[Problem to work on]: Using the data below, repeat all of it precisely.

[Given information]:
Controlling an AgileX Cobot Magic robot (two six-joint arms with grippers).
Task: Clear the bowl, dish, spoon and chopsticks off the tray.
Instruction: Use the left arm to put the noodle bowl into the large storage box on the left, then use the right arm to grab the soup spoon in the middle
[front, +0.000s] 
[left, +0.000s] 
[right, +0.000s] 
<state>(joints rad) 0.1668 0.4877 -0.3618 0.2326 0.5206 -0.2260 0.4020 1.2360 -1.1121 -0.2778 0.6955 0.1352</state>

[Answer space]:
Controlling an AgileX Cobot Magic robot (two six-joint arms with grippers).
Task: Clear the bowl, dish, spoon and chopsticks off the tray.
Instruction: Use the left arm to put the noodle bowl into the large storage box on the left, then use the right arm to grab the soup spoon in the middle
[front, +0.000s] 
[left, +0.000s] 
[right, +0.000s] 
<state>(joints rad) 0.1668 0.4877 -0.3618 0.2326 0.5206 -0.2260 0.4020 1.2360 -1.1121 -0.2778 0.6955 0.1352</state>

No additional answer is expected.